Vouloir renforcer la prévention est assez banal pour un ministre de la Santé, pas un seul n’a pas abordé ce thème. Le défaut du système français est qu’il est extrêmement curatif [uniquement orienté pour soigner, NDLR]. On a très longtemps négligé la prévention et nous sommes en retard par rapport à nos voisins scandinaves, par exemple. Le médecin était là pour soigner les malades et pas pour donner des conseils. Mais les résistances pour développer la prévention sont très fortes.

Quels sont les obstacles à ce changement de mentalité?

Il y a un côté magique, quand on parle de prévention, qui donne l’impression qu’en empêchant des maladies de se déclarer, on évite des dépenses. Mais contrairement à cette idée reçue, c’est coûteux la prévention. Et malheureusement il n’existe pas de modèle économique de la prévention.

Par ailleurs cela nécessite des changements de comportements individuels. On hésite entre prévention et interdiction. Les Français n'aiment pas voir leur liberté entravée. Les fumeurs résistent, il existe un lobby contre la vaccination, et même sur le SIDA, des groupes revendiquent leurs libertés.

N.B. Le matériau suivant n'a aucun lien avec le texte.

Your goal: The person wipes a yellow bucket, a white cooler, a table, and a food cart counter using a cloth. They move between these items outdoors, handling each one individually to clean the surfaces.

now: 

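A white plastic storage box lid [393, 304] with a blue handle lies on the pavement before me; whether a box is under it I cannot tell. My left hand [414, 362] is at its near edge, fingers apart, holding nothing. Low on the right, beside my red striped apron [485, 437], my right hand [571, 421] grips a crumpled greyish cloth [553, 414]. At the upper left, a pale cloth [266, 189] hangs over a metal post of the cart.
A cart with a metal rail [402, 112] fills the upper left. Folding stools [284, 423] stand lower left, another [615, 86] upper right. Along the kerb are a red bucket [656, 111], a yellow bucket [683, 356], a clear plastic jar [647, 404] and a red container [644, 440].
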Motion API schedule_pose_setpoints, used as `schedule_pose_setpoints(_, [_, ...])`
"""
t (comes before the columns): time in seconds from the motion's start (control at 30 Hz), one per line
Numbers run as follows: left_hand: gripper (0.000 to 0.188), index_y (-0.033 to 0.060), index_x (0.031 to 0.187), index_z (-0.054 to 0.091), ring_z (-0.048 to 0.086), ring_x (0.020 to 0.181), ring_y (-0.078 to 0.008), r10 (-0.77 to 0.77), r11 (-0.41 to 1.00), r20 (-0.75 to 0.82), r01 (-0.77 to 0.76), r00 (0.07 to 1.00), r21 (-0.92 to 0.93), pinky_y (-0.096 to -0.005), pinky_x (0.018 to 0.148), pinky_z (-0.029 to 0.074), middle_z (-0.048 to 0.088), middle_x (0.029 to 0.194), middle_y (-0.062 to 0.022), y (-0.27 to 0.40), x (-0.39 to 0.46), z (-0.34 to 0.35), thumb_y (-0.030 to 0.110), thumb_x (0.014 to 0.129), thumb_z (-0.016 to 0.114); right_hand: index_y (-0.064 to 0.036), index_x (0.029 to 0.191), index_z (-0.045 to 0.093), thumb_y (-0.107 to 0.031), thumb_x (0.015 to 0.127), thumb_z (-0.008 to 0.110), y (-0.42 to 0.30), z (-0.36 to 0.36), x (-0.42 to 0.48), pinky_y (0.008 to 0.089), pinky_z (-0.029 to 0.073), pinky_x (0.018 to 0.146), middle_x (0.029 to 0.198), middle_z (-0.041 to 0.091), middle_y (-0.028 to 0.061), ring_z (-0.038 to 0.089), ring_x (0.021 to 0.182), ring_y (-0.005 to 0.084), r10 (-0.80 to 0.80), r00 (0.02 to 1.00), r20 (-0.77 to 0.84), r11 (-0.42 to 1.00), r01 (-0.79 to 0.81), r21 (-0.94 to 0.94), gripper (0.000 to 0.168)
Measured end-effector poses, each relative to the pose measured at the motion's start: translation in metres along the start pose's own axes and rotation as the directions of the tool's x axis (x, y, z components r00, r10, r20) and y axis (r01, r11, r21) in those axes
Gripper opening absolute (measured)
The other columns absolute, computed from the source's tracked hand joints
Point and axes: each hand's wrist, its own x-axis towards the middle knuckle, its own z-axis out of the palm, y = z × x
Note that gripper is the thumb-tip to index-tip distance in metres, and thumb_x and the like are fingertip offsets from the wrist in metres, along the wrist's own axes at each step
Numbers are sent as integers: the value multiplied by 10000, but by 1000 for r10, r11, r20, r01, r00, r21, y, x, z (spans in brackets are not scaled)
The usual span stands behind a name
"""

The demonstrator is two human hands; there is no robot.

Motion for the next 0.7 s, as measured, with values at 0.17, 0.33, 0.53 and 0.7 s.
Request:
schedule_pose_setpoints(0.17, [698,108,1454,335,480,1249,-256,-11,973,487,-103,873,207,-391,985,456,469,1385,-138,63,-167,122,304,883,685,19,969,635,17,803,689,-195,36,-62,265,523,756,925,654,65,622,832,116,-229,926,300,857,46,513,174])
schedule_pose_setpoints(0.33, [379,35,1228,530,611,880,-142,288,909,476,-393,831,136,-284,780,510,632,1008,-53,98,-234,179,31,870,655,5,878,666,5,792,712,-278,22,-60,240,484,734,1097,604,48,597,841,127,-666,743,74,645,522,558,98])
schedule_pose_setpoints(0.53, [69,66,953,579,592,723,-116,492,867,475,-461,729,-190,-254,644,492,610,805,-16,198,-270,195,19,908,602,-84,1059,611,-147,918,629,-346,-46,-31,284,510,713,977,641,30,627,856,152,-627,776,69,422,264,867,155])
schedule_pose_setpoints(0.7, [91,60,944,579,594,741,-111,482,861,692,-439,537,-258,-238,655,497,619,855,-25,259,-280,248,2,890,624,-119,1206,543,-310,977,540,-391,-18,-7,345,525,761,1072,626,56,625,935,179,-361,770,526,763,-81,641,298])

Enfin, plutôt que de parler de prévention dans le vague, on devrait plutôt parler de programmes de prévention ciblés, en s’adressant aux fumeurs ou aux femmes pour qu’elles se fassent dépister par exemple. On ne serait plus dans l’incantation.

Que représente aujourd’hui la prévention dans les dépenses de santé?

En 2008, dans son discours de Bletterans dans le Jura, Nicolas Sarkozy avait défini un objectif: que 10% des dépenses de santé soient consacrées à la prévention. On est plutôt à 7% aujourd’hui.

Mais on attend peut-être un peu trop de la prévention. Elle ne peut pas empêcher les gens d'être malades. Et on constate qu'elle génère également des inégalités. Ce sont les personnes plutôt éduquées et aisées, qui ont un bon dialogue avec leurs professionnels de santé, qui bénéficient le plus de mesures de prévention.